Herr Prof. Dr. Hermann Knoflacher ist Zivilingenieur und Professor emeritus am Institut für Verkehrsplanung und Verkehrstechnik der Technischen Universität Wien. Er schreibt regelmäßig für die Zeitschrift Die Ganze Woche wo er in seiner Kolumne „Umwelt“ zu aktuellen Themen Stellung nimmt. Hier erschien auch der nachfolgende Text in der Ausgabe 34/12 auf Seite 6, dessen Veröffentlichung uns der Verlag dankenswerterweise erlaubt hat.

Umfahrungsdesaster


Einer meiner ersten Dissertanten konnte schon zu Beginn der 70er Jahre nachweisen, dass der Bau von Umfahrungen den Ortschaften keine Vorteile, sondern Nachteile gebracht hatte. Abgesehen von den wirtschaftlichen Schäden im Ort kam es nicht zu den erwarteten Entlastungen und an die neuen Umfahrungen wurden rasch wieder Häuser angesiedelt. Und so wurden viele teure Umfahrungen nach wenigen Jahren wieder verbaut und eine neue wurde gefordert, mit der die lokale Wirtschaft weiter ruiniert, die Menschen ihre lokalen Arbeitsplätze verloren und zu Pendlern gemacht wurden. Auf diese Weise haben unqualifiziert ausgebildete Planer dazu beigetragen, die ländlichen Räume und auch die Städte zu zerstören.

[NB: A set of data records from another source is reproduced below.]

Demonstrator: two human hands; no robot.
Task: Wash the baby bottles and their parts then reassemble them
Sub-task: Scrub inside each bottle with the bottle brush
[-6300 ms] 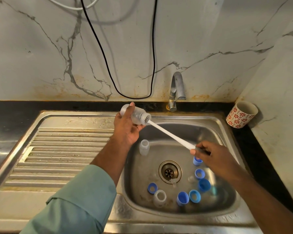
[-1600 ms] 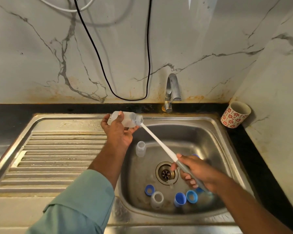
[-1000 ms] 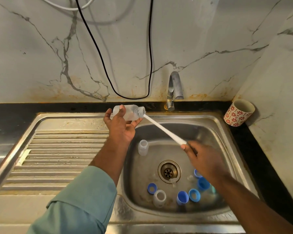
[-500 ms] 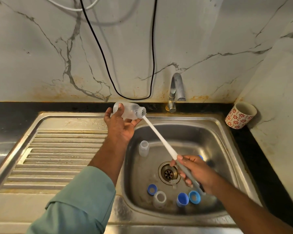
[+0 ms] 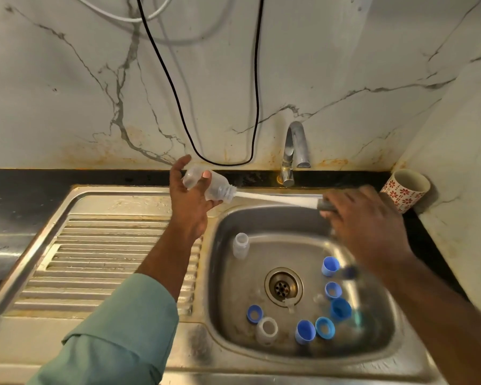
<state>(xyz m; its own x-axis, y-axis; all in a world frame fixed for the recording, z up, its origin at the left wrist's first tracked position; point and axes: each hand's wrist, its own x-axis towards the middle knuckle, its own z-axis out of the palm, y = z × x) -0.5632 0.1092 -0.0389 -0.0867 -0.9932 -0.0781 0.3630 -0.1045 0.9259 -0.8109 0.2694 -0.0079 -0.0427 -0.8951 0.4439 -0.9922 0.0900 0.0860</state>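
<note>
Above the sink's (image 5: 139,195) back rim, the left hand (image 5: 190,201) grips a clear baby bottle (image 5: 210,187) lying nearly level, mouth pointing right. A white brush handle (image 5: 275,198) runs from that mouth rightward to the blurred right hand (image 5: 364,223), whose fingers seem wrapped round it.

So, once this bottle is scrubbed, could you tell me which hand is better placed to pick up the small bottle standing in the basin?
Probably the right hand, once it puts down the brush: it hovers over the basin, while the left hand holds the scrubbed bottle. The small bottle stands between them.
</note>
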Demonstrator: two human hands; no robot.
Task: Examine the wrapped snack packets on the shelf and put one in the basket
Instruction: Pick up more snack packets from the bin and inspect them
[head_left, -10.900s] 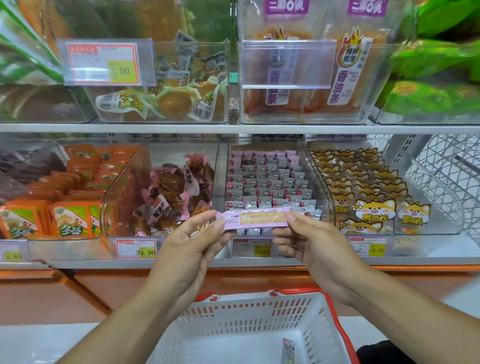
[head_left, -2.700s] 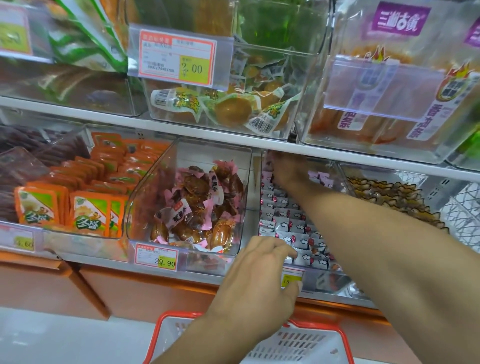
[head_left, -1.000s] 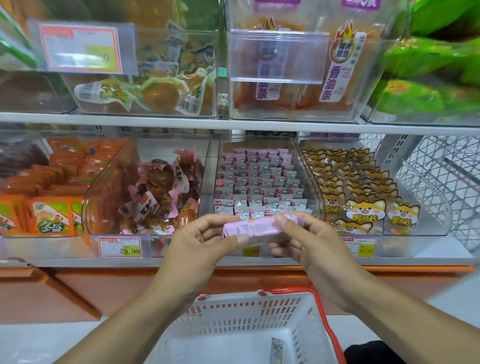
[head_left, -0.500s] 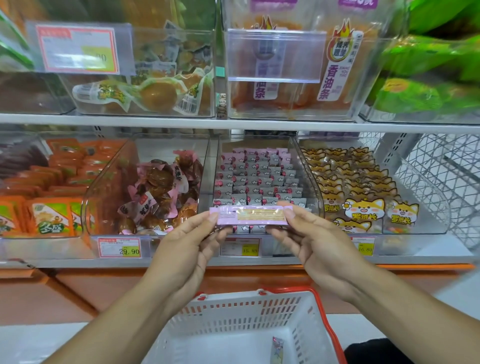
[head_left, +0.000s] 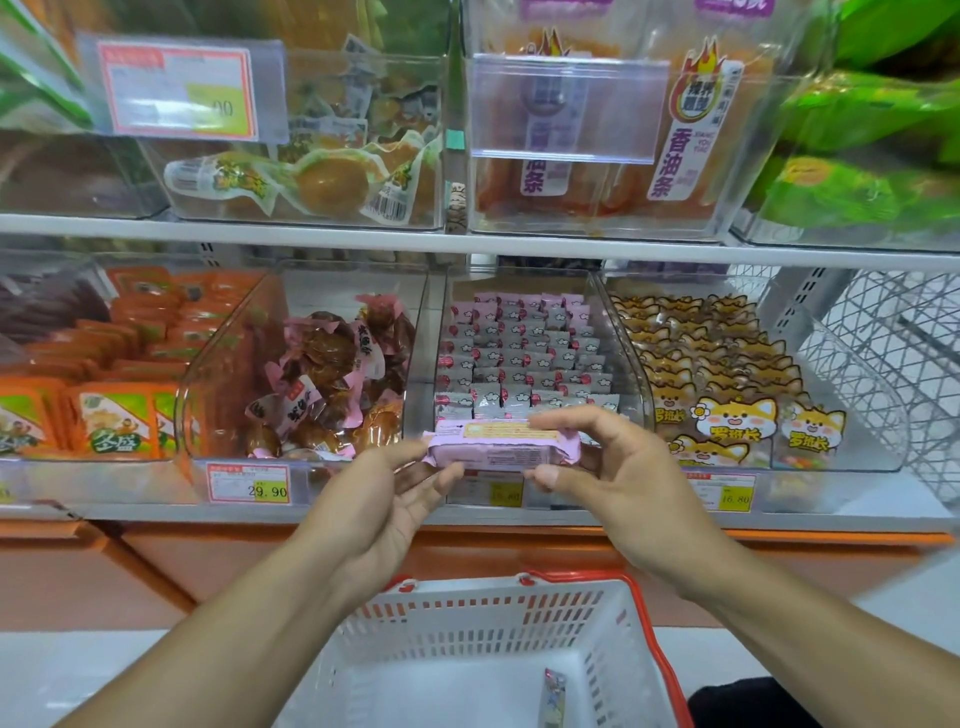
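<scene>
At centre frame, above the basket (head_left: 644, 613), the left hand (head_left: 384, 499) and right hand (head_left: 618, 467) pinched the pink snack packet (head_left: 501, 449) by its ends — examining it; the next move likely called for lowering it into the basket.

- One view only, from a wide-angle camera worn on the person's head.
- It faces forward and down, square onto the shelf (head_left: 467, 244) of clear bins, close by.
- The basket (head_left: 644, 618) sits at the bottom edge, below both forearms.
- Straight lines bow towards the frame edges.
</scene>
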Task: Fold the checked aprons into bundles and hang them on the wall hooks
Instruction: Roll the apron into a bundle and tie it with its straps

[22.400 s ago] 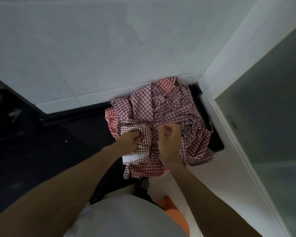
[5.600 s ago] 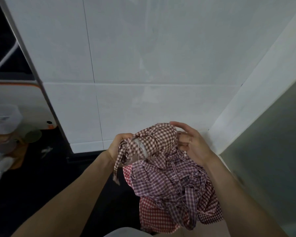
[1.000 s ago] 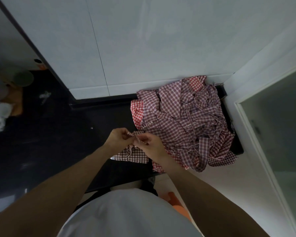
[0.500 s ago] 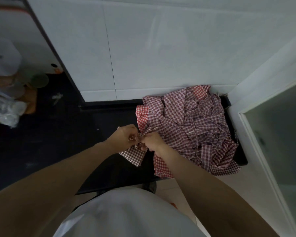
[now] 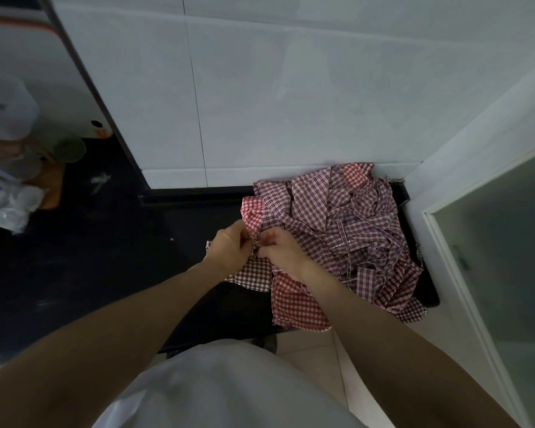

In der Zwischenzeit wurde erkannt, dass Umfahrungen keine Verkehrsprobleme lösen, sondern sie nur noch vergrößern. Es gibt aber immer noch Teile der Bevölkerung, die sich eine Entlastung von Umfahrungsstraßen erwarten. Dieser Glaube ist eine Illusion, vergleichbar mit einer medizinischen Behandlung eines schmerzenden Armes, der abgeschnitten wird, um die Schmerzen los zu werden, anstatt ihn zu heilen. Das dauert länger und ist schwieriger. Die Umfahrung schneidet auch die Geschäfte und Betriebe im Ort von den Kunden ab. Und so wie beim Körper wächst das nicht mehr nach. Aber diese Einsicht kommt immer zu spät. Es gibt heute weltweit genügend Material, das diese Fehler dokumentiert. Die qualifizierte Fachwelt ist längst davon abgekommen, Verkehrsprobleme durch neue Fahrbahnen zu lösen. Sie werden auf der Durchfahrt mit Tempo 30 gelöst, Lärm und Abgase werden damit reduziert, das Ortsbild wird aufgewertet und die negativen Folgen für die Wirtschaft werden vermieden. Der langsame Autoverkehr bleibt leichter stehen.

Heute sind die Betreiber der Umfahrungen nicht nur ignorante Techniker, sondern auch die internationalen Konzerne, die mit diesen Fahrbahnen das Geld aus den Ortschaften saugen. Sie sitzen daher auch nicht mehr im Ort, sondern am Rande, zum Unterschied der integrierten, sozialisierten lokalen Betriebe. Wer daher heute noch Umfahrungen baut, handelt gegen die lokale Wirtschaft und die Menschen im Ort, will die lokalen Betriebe schädigen und die Menschen in die Abhängigkeit von Konzernen zwingen.